*** Opening of SUPPLIED DATA ***

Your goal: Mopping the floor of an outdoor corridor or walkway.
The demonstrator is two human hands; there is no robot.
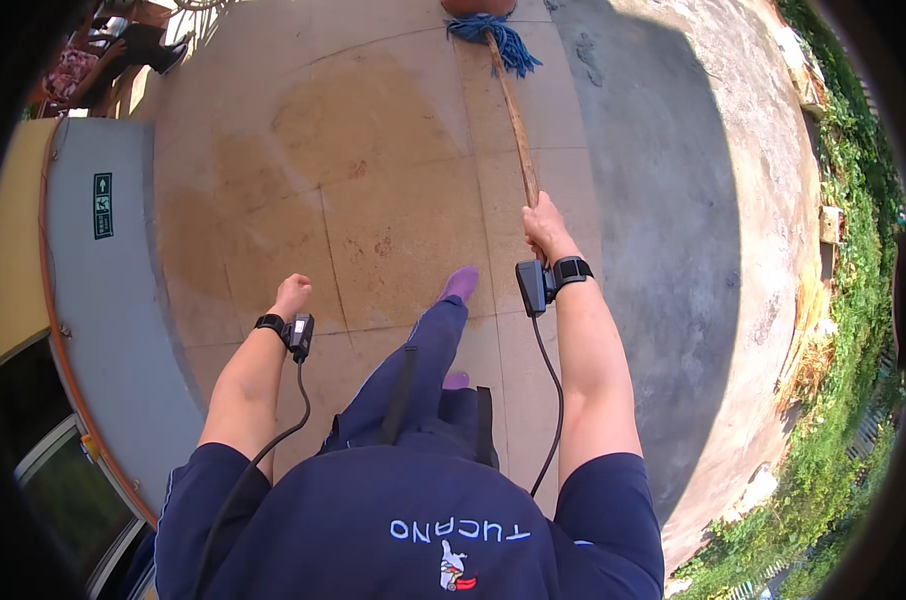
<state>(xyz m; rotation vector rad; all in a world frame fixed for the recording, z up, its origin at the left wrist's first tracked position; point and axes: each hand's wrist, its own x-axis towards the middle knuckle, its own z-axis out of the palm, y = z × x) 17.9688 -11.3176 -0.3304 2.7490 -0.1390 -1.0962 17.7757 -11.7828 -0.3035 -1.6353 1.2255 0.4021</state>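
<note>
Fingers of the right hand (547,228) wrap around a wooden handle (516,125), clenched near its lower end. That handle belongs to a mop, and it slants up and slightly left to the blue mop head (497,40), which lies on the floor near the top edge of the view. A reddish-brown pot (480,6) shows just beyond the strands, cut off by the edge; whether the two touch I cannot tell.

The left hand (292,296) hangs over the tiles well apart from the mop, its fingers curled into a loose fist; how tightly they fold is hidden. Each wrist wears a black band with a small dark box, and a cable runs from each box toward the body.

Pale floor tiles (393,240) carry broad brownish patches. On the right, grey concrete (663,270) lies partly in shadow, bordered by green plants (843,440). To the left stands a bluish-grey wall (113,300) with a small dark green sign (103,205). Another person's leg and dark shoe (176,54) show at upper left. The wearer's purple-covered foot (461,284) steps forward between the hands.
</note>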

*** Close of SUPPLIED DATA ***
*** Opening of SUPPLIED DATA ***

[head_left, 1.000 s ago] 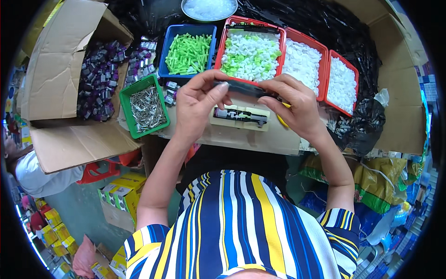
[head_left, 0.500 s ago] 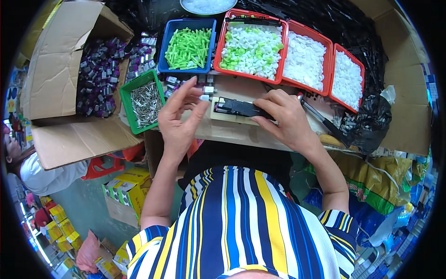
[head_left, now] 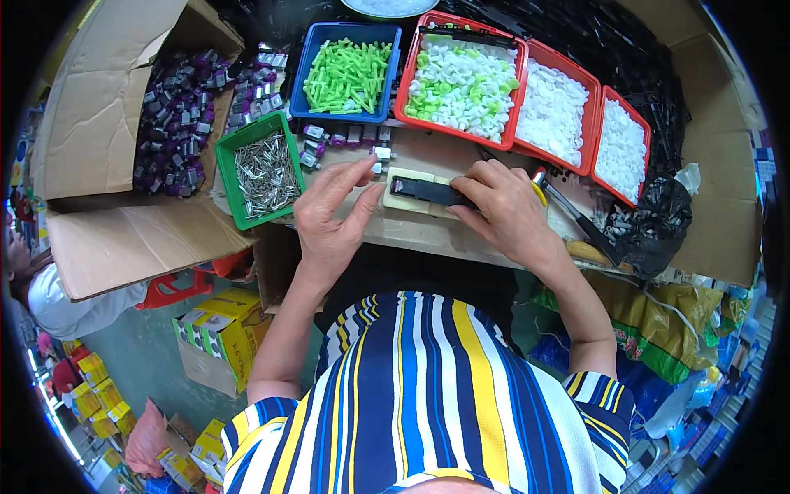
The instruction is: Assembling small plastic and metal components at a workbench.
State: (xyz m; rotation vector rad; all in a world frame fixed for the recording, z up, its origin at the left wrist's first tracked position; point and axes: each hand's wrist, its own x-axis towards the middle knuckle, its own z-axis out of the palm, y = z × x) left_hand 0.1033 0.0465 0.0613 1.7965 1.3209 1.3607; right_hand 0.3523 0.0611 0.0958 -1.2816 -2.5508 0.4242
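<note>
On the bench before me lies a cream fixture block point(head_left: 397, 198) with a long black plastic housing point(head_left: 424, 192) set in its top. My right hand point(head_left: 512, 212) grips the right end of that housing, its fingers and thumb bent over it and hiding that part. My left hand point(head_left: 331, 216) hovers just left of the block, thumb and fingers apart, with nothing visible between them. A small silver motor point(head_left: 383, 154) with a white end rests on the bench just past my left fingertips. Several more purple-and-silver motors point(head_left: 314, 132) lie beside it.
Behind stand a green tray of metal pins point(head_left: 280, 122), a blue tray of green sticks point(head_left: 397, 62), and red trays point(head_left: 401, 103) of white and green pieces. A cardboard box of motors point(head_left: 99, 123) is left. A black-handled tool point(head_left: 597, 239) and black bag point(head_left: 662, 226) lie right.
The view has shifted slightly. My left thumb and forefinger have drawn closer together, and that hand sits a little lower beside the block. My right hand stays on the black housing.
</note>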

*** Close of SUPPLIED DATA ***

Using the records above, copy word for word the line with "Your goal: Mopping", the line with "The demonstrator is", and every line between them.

▸ **TASK SOLUTION**
Your goal: Mopping the floor of an outdoor corridor or walkway.
The demonstrator is two human hands; there is no robot.

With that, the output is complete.